Aim of the task.
Pull each line containing "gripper" from the data.

*** Opening Data section ***

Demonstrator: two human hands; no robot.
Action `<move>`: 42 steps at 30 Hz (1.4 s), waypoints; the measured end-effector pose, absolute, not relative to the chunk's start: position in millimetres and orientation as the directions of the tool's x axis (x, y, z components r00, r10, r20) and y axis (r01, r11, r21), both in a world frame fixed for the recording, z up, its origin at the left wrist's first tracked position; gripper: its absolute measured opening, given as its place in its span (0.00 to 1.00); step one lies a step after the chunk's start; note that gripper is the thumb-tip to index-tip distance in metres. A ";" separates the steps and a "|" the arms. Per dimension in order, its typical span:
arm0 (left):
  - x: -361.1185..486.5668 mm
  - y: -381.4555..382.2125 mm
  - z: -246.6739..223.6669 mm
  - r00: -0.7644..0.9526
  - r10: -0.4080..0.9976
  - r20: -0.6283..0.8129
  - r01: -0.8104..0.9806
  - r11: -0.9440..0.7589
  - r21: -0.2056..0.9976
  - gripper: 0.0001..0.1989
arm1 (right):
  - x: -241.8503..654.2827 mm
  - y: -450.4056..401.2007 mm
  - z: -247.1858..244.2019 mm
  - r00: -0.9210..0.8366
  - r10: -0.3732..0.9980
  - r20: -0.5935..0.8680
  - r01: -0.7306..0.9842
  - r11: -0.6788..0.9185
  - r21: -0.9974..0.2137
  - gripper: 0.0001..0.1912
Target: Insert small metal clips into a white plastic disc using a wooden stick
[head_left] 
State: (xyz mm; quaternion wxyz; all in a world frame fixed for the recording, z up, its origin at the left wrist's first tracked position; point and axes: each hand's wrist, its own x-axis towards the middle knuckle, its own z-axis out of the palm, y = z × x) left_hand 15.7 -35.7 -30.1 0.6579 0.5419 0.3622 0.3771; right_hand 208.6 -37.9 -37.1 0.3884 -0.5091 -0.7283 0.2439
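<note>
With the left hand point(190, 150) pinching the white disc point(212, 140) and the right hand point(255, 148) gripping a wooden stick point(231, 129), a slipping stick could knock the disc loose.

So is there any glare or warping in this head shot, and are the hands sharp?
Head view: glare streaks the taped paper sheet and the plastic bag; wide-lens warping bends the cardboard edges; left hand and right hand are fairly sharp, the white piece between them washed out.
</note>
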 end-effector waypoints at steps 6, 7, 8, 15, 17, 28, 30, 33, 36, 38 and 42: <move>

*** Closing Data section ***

Answer below.
Action `<move>`: 42 steps at 30 Hz (1.4 s), waypoints; the measured end-effector pose, absolute, not relative to the chunk's start: position in millimetres and orientation as the directions of the tool's x axis (x, y, z components r00, r10, r20) and y axis (r01, r11, r21), both in a world frame fixed for the recording, z up, its origin at the left wrist's first tracked position; gripper: its absolute measured opening, given as its place in its span (0.00 to 1.00); step one lies a step after the chunk's start; note that gripper is the thumb-tip to index-tip distance in metres. A ";" separates the steps and a "|" the arms. Per dimension in order, its typical span:
  - gripper: 0.0001..0.1989
  - gripper: 0.0001..0.1912

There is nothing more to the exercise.